During follow-up in the MammoSite group, the incidence rate of palpable mass detection at the lumpectomy site was nearly 27%; for the WBRT group, the rate was approximately 7%. MammoSite patients were three times more likely to require a core biopsy of the mass to rule out malignancy than were WBRT patients (16.9% vs. 4.9%, respectively). Telangiectasia was six times more likely to develop in MammoSite patients than in WBRT patients (24% vs. 4%).
Dr. Rosenkranz and her colleagues reported that a prospective, randomized clinical trial which began in 2005, sponsored by the National Surgical Adjuvant Breast and Bowel Project (NSABP)/Radiation Therapy Oncology Group (RTOG), is currently underway to compare WBRT with partial radiation therapies such as MammoSite. The primary endpoint of this study in women who have had surgery for ductal carcinoma in situ or stage I or stage II breast cancer, is breast tumor recurrence; secondary endpoints include toxicity. The study is expected to end in 2015, according to the researchers.
"Until this prospective, randomized trial reports, the increased rate of long-term local toxicity found in our institution’s experience with MammoSite brachytherapy should be considered when counseling women on options for adjuvant radiation therapy after breast-conserving surgery," concluded Dr.
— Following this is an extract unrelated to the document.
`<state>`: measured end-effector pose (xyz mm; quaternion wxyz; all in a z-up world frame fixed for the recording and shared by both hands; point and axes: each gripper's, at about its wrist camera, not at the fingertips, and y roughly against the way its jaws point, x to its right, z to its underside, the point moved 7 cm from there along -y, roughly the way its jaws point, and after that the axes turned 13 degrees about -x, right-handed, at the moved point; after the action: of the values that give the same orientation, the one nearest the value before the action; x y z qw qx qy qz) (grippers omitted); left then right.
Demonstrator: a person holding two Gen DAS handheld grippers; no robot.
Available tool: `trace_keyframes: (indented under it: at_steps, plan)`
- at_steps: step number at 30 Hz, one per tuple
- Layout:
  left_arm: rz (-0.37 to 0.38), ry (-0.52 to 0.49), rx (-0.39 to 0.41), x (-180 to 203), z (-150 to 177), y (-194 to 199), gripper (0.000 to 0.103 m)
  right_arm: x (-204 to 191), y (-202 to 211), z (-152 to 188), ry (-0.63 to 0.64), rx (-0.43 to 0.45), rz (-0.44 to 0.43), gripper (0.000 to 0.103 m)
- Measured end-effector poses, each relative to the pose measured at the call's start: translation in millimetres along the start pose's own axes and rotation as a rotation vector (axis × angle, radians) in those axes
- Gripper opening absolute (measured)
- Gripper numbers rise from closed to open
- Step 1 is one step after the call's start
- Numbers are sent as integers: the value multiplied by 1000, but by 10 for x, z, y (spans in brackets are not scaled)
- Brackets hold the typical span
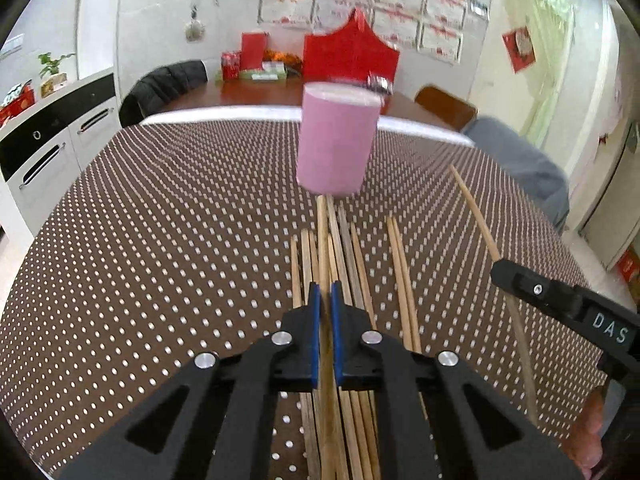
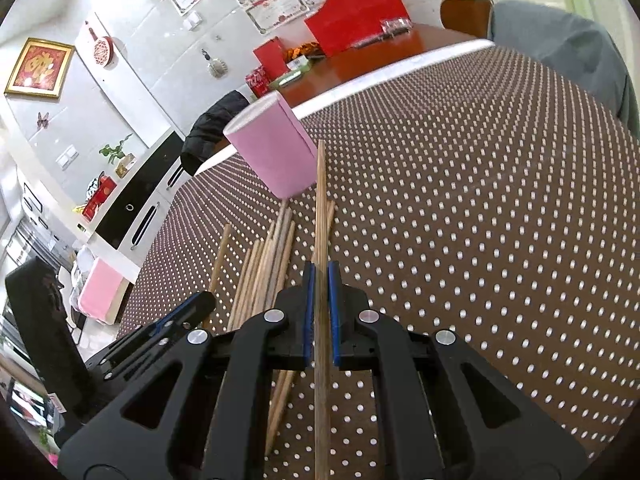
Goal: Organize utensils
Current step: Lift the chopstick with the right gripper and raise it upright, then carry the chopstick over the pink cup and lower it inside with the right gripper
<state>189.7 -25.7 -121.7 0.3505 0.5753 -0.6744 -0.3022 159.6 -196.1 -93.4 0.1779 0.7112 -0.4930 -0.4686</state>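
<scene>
A pink cylindrical holder stands on the dotted brown tablecloth; it also shows in the right wrist view. Several wooden chopsticks lie in a loose bundle in front of it, and they show in the right wrist view too. My left gripper is shut on one chopstick low over the bundle. My right gripper is shut on a single chopstick, lifted clear of the pile and pointing toward the holder. That held chopstick and the right gripper appear at the right of the left wrist view.
The tablecloth ends at a white table edge behind the holder. A wooden table with red boxes stands beyond. Chairs are at the far right, a black-and-white cabinet at the left.
</scene>
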Motion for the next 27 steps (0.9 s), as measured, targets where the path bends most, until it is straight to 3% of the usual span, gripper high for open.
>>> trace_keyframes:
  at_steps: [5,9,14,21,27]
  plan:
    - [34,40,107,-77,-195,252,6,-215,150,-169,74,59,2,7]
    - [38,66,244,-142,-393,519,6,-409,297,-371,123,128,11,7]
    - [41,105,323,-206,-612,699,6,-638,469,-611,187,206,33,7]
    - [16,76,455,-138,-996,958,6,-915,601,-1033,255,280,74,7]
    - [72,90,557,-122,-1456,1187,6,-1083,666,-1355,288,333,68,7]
Rosenkranz and her associates.
The researchers reported no relevant disclosures.
FROM THE JOURNAL OF THE AMERICAN COLLEGE OF SURGEONS
Major finding: Forty-two percent of MammoSite patients had long-term complications, vs. 9% of those who had whole breast radiation therapy.
Data source: Retrospective study of 71 women who underwent MammoSite brachytherapy and 245 who had whole breast radiation therapy at a single academic medical center between 2003 and 2008.
Disclosures: Dr. Rosenkranz and her associates reported no relevant disclosures.